■ To do:
Nothing but the lines from the one containing "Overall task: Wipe" through the one containing "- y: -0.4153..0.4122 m", both included, should be given again, each exactly as written below.

═════ Given records

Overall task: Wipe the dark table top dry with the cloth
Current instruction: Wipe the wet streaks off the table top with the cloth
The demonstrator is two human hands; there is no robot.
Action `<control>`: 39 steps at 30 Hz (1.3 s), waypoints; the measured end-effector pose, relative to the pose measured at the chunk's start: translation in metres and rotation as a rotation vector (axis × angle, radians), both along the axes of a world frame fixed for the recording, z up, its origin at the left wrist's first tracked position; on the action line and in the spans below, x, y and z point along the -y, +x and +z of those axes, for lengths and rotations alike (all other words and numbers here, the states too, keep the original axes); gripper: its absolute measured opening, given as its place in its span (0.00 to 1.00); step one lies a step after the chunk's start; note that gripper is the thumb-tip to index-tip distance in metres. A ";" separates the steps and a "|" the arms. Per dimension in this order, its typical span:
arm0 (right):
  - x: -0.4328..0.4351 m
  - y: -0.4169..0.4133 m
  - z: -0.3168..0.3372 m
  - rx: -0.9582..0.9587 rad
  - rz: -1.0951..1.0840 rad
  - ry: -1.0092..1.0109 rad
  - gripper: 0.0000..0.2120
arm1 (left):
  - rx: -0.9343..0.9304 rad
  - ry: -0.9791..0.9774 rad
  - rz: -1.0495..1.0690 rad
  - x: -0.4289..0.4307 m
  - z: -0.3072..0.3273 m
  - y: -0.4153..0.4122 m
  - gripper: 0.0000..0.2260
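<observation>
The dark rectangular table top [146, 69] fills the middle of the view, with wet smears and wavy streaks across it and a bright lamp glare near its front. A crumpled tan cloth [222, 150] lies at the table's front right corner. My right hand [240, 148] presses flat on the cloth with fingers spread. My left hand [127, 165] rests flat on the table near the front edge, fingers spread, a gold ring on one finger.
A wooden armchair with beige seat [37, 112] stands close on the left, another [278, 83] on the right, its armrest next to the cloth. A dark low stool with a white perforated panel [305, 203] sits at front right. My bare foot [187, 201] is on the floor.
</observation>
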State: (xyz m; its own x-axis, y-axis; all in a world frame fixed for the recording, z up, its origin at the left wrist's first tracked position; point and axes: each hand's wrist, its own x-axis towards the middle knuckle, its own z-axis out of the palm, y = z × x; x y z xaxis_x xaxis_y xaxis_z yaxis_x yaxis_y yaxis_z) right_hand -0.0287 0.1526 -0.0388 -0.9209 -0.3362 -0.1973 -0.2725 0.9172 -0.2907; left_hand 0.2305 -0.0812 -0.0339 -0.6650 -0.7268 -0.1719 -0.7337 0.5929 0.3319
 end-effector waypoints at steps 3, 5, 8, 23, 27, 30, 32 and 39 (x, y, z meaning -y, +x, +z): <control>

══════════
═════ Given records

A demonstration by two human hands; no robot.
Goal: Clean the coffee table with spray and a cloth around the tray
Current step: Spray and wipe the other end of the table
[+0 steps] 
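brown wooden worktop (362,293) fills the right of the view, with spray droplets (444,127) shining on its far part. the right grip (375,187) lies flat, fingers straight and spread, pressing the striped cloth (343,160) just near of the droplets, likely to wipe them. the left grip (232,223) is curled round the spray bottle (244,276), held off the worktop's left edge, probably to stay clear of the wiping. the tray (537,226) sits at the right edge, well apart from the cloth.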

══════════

■ Problem solution:
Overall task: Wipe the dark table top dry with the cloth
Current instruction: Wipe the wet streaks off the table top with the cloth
The demonstrator is two human hands; there is no robot.
Action `<control>`: 39 steps at 30 Hz (1.3 s), waypoints; the measured end-effector pose, relative to the pose measured at the chunk's start: translation in metres and rotation as a rotation vector (axis × angle, radians), both along the axes of a world frame fixed for the recording, z up, its origin at the left wrist's first tracked position; on the action line and in the spans below, x, y and z point along the -y, +x and +z of those axes, for lengths and rotations alike (all other words and numbers here, the states too, keep the original axes); gripper: its absolute measured opening, given as its place in its span (0.00 to 1.00); step one lies a step after the chunk's start; note that gripper is the thumb-tip to index-tip distance in metres. A ";" separates the steps and a "|" the arms. Per dimension in this order, its typical span:
arm0 (right):
  - x: -0.4328..0.4351 m
  - y: -0.4169..0.4133 m
  - z: -0.3168..0.3372 m
  - rx: -0.9582..0.9587 rad
  - rz: -1.0951..1.0840 rad
  - ry: -1.0092..1.0109 rad
  - gripper: 0.0000..0.2120
arm1 (left):
  - rx: -0.9343..0.9304 rad
  - ry: -0.9791..0.9774 rad
  - rz: -1.0495..1.0690 rad
  - x: -0.4289..0.4307 m
  - z: -0.3072..0.3273 m
  - y: -0.4153..0.4122 m

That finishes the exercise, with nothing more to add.